The package works by taking the list of user IDs that you provide and then asking Twitter to provide all of their friends on Twitter (the people that they follow). After this has been done, the mean "falsity" score is taken from all of the friends that a user follows that are present within the PolitiFact data.

Rate limits

py_misinfo_exposure uses the tweepy package under the hood to gather Twitter data and, with the Twitter bearer token that you provide, initializes a tweepy client that will automatically wait the proper amount of time when Twitter rate limits have been hit.

Calculating scores for a large list of users

The default way that py_misinfo_exposure works is to download all of the friends data from Twitter and hold it in your machine's working memory. This becomes problematic when calculating scores for a large list of users because your machine may crash from holding too much data at once.

To solve this problem you can simply set save_friends_to_disk=True when you initialize the PyMisinfoExposure class like so:

pme = PyMisinfoExposure(
    bearer_token=bearer,
    save_friends_to_disk=True   # <---------- Add this to save friends data to your machine
    )

Then, when you call pme.get_misinfo_exposure_score(users), friends data will be downloaded into a folder within your current working directory. By default, this folder will be called py_misinfo_friend_data, however, you can again manually control the name of this folder by setting the output_dir parameter when you initialize the PyMisinfoExposure class in the following way.

pme = PyMisinfoExposure(
    bearer_token=bearer,
    save_friends_to_disk=True,      # <---------- Add this to save friends data to your machine
    output_dir='myoutputdirectory'  # <---------- Add this to save friends data into the 'myoutputdirectory' folder
    )

Verbosity

If you would like misinformation exposure scores for a large set of users, it may take some time to retrieve all of the friends for all of the users you are interested in.

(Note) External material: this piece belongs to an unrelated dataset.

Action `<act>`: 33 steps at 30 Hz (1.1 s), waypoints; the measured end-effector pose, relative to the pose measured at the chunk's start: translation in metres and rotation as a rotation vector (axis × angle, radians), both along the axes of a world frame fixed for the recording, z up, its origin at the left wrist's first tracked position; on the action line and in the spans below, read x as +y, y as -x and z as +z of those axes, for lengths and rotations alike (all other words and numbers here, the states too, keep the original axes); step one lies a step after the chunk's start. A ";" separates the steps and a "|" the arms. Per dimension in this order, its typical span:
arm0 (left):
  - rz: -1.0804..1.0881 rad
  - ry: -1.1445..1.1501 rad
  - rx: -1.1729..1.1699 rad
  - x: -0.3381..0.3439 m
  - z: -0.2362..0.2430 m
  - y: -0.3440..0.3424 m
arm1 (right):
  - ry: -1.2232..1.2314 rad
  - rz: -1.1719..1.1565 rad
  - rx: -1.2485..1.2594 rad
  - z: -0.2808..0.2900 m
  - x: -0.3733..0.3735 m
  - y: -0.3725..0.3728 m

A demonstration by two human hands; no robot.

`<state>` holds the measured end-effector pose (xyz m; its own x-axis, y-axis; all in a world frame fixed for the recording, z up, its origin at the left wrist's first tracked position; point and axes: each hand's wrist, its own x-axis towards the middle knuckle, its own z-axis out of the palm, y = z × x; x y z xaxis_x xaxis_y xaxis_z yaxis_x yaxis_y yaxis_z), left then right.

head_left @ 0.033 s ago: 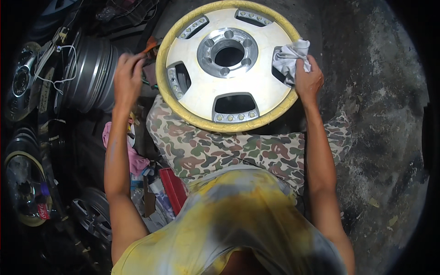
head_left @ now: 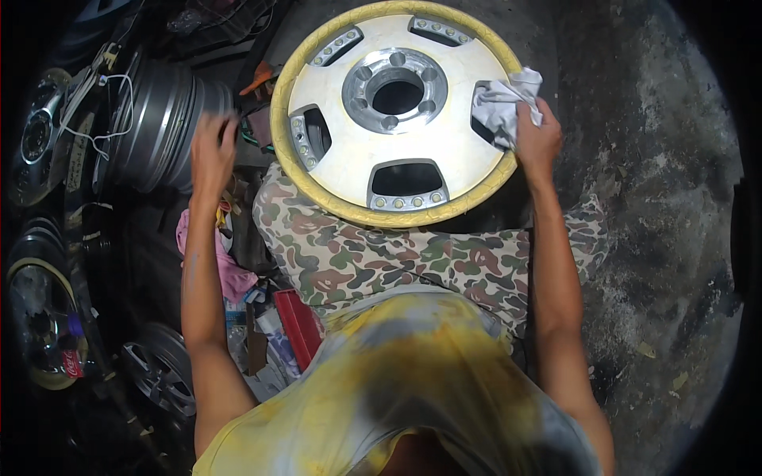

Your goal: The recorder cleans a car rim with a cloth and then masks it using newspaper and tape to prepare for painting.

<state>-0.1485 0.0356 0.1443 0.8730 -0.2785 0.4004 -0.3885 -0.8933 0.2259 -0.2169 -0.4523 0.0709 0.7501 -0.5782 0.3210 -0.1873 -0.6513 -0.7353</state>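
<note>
Readable lettering is confined to a red label [head_left: 72, 363] at the lower left; it carries white script and is located in front of a wheel with a yellow rim [head_left: 36, 305]. A tan strip [head_left: 77, 166] at the left bears dark marks resembling handwriting, too small to read. A white package with bluish print [head_left: 278, 341], positioned beside a red box [head_left: 299, 329], shows markings whose characters cannot be resolved.
</note>
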 end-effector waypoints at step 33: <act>-0.168 0.317 0.303 -0.069 0.012 0.142 | 0.597 0.785 0.194 0.047 0.007 -0.072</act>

Note: How long it will take is explicitly determined by Twitter's API rate limits. For more information, you can see Twitter's API documentation for the endpoint utilized by py_misinfo_exposure.

TLDR: You can retrieve up to 15,000 friends every 15 minutes. In reality, the number of friends you can retrieve from Twitter in 15 minutes will likely be less because rate limits are based on the number of API calls made to Twitter and not the number of friends returned.

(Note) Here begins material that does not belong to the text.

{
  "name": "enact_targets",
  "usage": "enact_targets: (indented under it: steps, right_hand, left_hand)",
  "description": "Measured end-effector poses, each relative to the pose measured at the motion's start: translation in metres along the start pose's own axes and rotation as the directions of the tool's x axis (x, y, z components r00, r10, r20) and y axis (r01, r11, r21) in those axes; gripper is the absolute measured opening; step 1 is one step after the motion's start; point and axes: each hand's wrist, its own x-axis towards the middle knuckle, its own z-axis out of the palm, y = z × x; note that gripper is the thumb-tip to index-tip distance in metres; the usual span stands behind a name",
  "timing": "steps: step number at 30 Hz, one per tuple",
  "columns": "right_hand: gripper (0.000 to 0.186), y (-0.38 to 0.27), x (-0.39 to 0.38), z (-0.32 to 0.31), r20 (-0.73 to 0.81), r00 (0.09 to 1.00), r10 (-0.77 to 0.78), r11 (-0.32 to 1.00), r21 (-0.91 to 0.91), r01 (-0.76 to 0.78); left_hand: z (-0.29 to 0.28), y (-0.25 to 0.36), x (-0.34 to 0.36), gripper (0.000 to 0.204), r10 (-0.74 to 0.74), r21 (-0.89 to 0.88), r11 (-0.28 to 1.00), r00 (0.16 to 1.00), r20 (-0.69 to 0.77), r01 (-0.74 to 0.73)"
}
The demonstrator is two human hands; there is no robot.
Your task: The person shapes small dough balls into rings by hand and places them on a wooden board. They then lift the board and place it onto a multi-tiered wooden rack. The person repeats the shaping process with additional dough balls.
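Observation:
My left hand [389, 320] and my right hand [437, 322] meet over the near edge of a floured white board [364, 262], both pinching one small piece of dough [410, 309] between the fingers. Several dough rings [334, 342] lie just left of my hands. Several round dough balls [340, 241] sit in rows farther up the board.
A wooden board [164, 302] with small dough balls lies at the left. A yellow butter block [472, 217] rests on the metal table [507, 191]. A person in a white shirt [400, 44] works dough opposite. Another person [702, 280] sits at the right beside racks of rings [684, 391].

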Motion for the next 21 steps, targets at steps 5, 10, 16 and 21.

To print updates for a long-running script, you can utilize the other PyMisinfoExposure arguments: verbose and update_on.

For example, if you want the PyMisinfoExposure class to let you know every time another 500 users have been processed, you can initialize the class in the following way:

pme = PyMisinfoExposure(
    bearer_token=bearer,
    verbose=True,
    update_on=500 # default value = 100
    )

Example script

This repository also includes an example script called get_users_misinfo_exposure_scores.py that takes in a file which contains one Twitter user ID on each line and returns a CSV file containing all of those users misinformation-exposure scores. I suggest first executing the below line of code from your command line...

python3 get_users_misinfo_exposure_scores.py -h

...which will display what the script does and all of the command line flags that are available.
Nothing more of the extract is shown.